## TO DO
Check each line of the material that follows, and copy those holding the string "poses".

## INPUT DATA
[Start of Attachment]

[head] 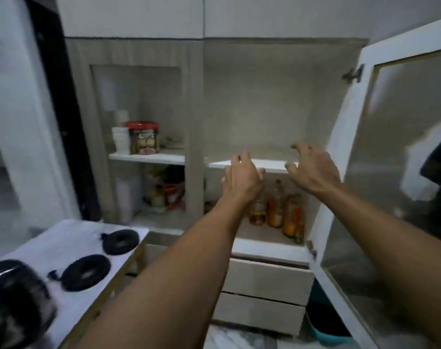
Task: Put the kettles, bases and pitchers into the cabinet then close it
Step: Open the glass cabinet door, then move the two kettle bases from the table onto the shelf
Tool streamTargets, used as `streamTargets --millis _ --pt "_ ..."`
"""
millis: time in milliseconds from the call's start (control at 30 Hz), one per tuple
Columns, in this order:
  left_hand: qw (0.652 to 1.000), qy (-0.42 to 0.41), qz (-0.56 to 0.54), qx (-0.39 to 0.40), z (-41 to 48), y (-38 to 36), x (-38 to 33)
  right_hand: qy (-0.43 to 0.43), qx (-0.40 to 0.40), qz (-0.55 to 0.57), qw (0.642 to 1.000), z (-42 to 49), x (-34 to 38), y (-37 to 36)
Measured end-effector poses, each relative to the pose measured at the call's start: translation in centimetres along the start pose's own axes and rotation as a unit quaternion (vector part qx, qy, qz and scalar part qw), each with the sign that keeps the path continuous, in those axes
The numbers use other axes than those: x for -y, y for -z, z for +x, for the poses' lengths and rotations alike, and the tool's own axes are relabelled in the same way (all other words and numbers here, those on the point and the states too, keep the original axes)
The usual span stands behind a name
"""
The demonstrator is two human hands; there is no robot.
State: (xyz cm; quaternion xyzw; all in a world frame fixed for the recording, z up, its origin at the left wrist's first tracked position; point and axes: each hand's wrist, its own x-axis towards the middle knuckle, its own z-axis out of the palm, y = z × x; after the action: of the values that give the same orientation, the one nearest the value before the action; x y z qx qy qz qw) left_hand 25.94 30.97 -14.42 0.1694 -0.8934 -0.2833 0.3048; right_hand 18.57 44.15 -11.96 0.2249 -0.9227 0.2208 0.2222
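The cabinet's right door (395, 157) stands swung open, showing a bare upper shelf (272, 164). Both arms reach toward that shelf's front edge. My left hand (243, 178) and my right hand (312, 170) hover there with fingers spread, holding nothing. On a white table (70, 238) at lower left lie two round black kettle bases (120, 241) (84, 272), and a dark kettle (15, 301) shows blurred at the frame's corner. No pitcher is in view.
Several bottles (279, 210) stand on the lower shelf under my hands. The closed left glass door (138, 137) shows a red-lidded jar (143, 137) and stacked white cups. Two drawers (264, 293) sit below the cabinet. A teal bin (325, 331) is on the floor.
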Motion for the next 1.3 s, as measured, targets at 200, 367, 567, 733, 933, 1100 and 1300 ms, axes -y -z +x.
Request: streamTargets --millis 200,367,567,733,933,1100,1300 --pt "0.981 0.164 0.083 -0.063 -2.0 8.6 17.6 0.140 0.132 0.061 0.979 -1.5 16.0 -13.5" --pt "0.936 0.315 0.132 -0.085 -3.8 12.1 30.3 0.261 0.215 0.078 0.938 -1.8 27.0 -24.0" --pt "0.876 0.448 0.159 -0.085 -2.4 10.6 44.8 0.339 0.308 0.056 0.887 0.7 35.2 -40.2" --pt "0.812 0.567 0.137 -0.016 0.8 4.4 54.9 0.330 0.445 0.009 0.832 4.1 37.0 -54.7" --pt "0.753 0.637 0.142 0.086 2.3 -2.1 61.2 0.342 0.555 -0.085 0.753 6.2 36.5 -65.3" --pt "0.738 0.650 0.162 0.080 0.7 -4.4 61.4 0.347 0.583 -0.063 0.732 5.7 35.4 -68.7" --pt "0.750 0.611 0.248 0.046 -1.3 -5.6 59.3 0.432 0.476 -0.011 0.766 4.1 31.9 -69.5"
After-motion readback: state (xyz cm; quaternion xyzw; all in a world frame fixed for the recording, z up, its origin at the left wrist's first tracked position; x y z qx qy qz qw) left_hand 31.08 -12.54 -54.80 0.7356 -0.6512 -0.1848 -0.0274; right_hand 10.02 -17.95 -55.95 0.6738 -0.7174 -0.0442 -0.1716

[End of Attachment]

## EXERCISE ANSWER
Measured end-effector poses, each relative to the pose measured at the call's start: translation in centimetres along the start pose's own axes and rotation as a unit quaternion (vector part qx, qy, qz and scalar part qw), each with the sign that keeps the path continuous, in those axes
The numbers use other axes than those: x for -y, y for -z, z for +x, for the poses' lengths and rotations alike, and the tool's own axes are relabelled in the same way (all other words and numbers here, those on the point and the states too, keep the original axes)

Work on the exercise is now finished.